Theorem: The number of vertices $|V|$, edges $|E|$, and faces $|F|$ in an arbitrary connected planar graph are related by the formula $$|V|+|F|-|E|=2$$

Proof Attempt:

(For acyclic planar graphs) Let $G(V,E)$ be an acyclic graph. For any line-subgraph $L=(V',E')$ of $G$, we can easily verify that $|V'|=2$, $|E'|=1$, and $|F'|=1$ where $F'$ is the face of a line graph. Thus, $|V'|+|F'|-|E'|=2$. As we construct $G$ from $L$ by adding edges, note that for each edge we add, we add a vertex so for any number of edges $n\in\Bbb{N}$ we add, we also add $n$ vertices. Hence, $(|V'|+n)+|F'|-(|E'|+n)=|V|+|F|-|E|=2$.

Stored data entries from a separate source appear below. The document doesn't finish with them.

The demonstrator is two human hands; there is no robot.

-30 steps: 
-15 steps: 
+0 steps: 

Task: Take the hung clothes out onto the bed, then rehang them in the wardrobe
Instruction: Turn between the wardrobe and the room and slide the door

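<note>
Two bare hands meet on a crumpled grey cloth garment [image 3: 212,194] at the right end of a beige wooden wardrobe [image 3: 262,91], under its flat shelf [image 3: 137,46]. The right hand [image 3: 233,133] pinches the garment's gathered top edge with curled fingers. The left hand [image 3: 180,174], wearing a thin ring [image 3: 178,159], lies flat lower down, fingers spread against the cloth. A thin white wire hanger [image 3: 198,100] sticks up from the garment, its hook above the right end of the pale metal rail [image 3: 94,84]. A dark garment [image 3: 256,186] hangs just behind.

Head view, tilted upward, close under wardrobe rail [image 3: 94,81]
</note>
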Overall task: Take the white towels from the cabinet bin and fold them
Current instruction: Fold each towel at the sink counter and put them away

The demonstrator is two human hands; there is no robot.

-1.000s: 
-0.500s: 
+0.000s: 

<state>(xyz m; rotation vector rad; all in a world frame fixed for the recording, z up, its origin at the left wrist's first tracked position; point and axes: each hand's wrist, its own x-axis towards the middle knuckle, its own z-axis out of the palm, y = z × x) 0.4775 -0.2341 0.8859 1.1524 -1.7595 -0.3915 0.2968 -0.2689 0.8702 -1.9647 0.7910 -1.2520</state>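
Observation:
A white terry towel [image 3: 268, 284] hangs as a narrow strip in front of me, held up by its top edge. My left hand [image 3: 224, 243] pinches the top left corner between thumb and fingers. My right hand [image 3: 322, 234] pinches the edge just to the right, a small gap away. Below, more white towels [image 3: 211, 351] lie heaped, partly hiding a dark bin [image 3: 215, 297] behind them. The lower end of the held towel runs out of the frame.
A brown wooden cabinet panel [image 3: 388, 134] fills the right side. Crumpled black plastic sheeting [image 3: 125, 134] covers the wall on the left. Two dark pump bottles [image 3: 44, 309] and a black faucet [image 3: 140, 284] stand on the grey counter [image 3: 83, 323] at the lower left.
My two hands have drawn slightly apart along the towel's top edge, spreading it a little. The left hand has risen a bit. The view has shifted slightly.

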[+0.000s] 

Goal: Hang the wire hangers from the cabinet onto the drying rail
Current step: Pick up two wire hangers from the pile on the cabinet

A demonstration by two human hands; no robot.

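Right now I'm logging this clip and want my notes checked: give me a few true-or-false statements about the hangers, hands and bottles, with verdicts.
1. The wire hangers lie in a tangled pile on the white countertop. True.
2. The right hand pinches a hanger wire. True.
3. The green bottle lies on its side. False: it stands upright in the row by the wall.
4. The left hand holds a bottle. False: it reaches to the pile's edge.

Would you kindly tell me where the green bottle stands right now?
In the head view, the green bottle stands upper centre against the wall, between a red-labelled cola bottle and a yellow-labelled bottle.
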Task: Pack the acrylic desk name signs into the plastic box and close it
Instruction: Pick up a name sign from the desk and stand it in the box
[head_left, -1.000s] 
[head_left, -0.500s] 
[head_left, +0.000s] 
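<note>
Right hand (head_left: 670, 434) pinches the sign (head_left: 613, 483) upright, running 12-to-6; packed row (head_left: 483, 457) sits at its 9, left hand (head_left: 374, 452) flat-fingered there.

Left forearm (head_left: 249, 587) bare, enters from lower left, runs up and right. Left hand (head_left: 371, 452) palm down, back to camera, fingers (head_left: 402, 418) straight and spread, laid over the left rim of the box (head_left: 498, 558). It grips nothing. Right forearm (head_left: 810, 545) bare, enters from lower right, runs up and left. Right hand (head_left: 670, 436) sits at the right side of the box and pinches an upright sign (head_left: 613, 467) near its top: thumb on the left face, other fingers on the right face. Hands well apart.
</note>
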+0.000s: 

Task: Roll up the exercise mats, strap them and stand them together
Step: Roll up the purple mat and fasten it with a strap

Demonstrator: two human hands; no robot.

(For planar graphs with cyclic subgraphs) The smallest planar graph with a cyclic subgraph is $C_3$(a triangle). Clearly, any planar graph with a cyclic subgraph can be constructed by adding more points and edges to $C_3$. We assert that to add an edge to $C_3$, we either

  1. Add a point $v^*$ on an existing edge $l$ which 'splits' $l$ to two different edges then connect $v^*$ to an existing vertex with a new edge; this adds 2 edges, 1 vertex, and 1 face or

  2. Connect two existing vertices, not connected by an edge, with a new edge; this adds a face or

  3. Add 2 new vertices with each of them on an existing edge, then connect the two new vertices with a new edge; this adds 2 vertices, 1 face, and 3 edges.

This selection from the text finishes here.